Saturday, April 24, 2010

Faith

April 21st 2010

Wow! I cannot believe another week has come and gone! It seems my time here is flying by within a blink of an eye. I am trying to enjoy every second here, and striving diligently to learn all that I possibly can while I am here. The language is coming, but I think that has been the most discouraging part for me. I have learned aton though! I received a Priesthood blessing the other night from our Zone Leader Elder Schvaneveldy (Swanny is his nickname who will be serving in the same mission as me) and it really comforted me. I know that I will be able to learn this language, because this is the Lord's work. As long as I place my trust in Him, then he will bless me to be able to say the right things to investigators when the time presents itself.

We taught our first lesson all in Spanish yesterday! It wasn't quite as hard as I thought it would be, and I surprised myself with how much I actually knew. The spirit was strong, and I learned that even when you are teaching in another language that is different than your own, there is still one language that we need to learn...and that is the language of the spirit. I know that the holy ghost is the true teacher and I am striving every day to have the Spirit as my constant companion. I need to have more faith, as I have learned throughout this last week. I never quite realised how much our faith and diligence depends on the progress of this work.

Faith has been the reoccuring for me throughout this week. I used to think I had a lot of faith, until I came here...and I started loosing faith in myself and my potential. I know that this was the advesary's way of trying to bring me down, but throughout this last week all the firesides, devotionals, classes, and other topics of discussion throughout our meetings had aton to do with having faith in ourselves and in this work. Not being weary, and to refuse to be average. As children of our loving Heavenly Father we are so much more than average. Each of us has the divine potential to do great things in this life and in the eternities. I know this to be true, and I am working on not being so hard on myself and having faith that I can do all things through Christ. That includes learning the language and overcoming my own personal weaknesses and doubts. I know I can do this, and every night I pray for more faith. It has been a process but I know that Heavenly Father does hear and answer are prayers.
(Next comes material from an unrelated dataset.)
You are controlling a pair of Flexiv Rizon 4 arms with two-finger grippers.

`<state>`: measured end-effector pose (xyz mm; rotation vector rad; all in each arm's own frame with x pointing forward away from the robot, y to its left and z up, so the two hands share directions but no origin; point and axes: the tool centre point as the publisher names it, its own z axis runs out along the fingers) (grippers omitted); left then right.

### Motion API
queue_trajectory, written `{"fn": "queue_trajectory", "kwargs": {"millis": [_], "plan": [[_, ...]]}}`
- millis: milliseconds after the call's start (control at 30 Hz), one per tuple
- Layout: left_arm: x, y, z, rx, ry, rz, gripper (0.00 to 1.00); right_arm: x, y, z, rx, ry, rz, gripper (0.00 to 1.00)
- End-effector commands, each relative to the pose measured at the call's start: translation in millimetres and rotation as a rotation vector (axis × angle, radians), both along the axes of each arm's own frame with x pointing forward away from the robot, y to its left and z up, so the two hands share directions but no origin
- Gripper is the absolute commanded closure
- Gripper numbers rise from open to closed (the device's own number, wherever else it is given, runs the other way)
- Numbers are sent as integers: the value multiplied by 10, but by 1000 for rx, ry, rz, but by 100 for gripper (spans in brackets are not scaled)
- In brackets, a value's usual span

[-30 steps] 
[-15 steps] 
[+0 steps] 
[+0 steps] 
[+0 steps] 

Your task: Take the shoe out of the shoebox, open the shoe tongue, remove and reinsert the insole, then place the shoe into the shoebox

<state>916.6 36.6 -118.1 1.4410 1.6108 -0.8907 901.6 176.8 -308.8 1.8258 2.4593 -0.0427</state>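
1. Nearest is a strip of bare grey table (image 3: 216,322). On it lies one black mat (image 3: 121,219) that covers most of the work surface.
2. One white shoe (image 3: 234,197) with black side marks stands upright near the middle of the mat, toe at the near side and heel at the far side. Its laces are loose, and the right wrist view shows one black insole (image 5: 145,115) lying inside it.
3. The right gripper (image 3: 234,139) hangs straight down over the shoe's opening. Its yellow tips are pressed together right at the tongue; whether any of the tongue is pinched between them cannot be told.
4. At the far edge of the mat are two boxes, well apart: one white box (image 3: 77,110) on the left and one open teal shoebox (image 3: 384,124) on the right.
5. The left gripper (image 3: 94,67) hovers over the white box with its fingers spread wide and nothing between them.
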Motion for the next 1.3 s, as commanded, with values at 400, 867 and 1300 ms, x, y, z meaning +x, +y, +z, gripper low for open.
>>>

It is amazing to see how much my testimony has grown since coming here. Already, even though I've only been on my mission for 5 weeks, it has CHANGED my life. Making the decision to serve and to go through with it, has been the best decision I have ever made. I know that I am in the right place at the right time in my life right now. All that I have learned will forever be apart of me. I now look at things with an eternal perspective as I talked about last week. I know that this life is the time for us to prepare to meet God at the judgement seat, and then to be judged according to our actions and the desires of our hearts. If we do not desire to change now, and be perfected day by day through Christ's atoning sacrafice, then that desire will not suddenly appear when we leave this life. Our same attitudes and personality will be with us when we pass beyond the veil, and we will have a perfect knowledge of everything we did in this life. This life is about becoming the divine individual we have the potential to become. Although we arent perfect, we can impliment the atonement daily. That is the miracle of the Atonement. I use it daily, even for the little things. I try to find ways in which I can strengthen my faith, my diligence and obedience. I know that by our obedience the Lord does bless us. He gave us commandments for a reason. All 10 of them, including keeping the sabbath day holy and honoring our father and our mother. I know that as we strive to keep all the commandments of God, that we will be BLESSED. We will be blessed with more faith and hope, confidence, spiritual strength, and many other things.

Understand that His timing is everything. We all have to go through a refiner's fire so that we can become the people he needs us to become. I know that every day I am here I am being molded into the person He NEEDS me to be.

I know this church is true without ANY doubt! I know that families can be together forever. Never doubt who you are, and who you have the divine potential to become!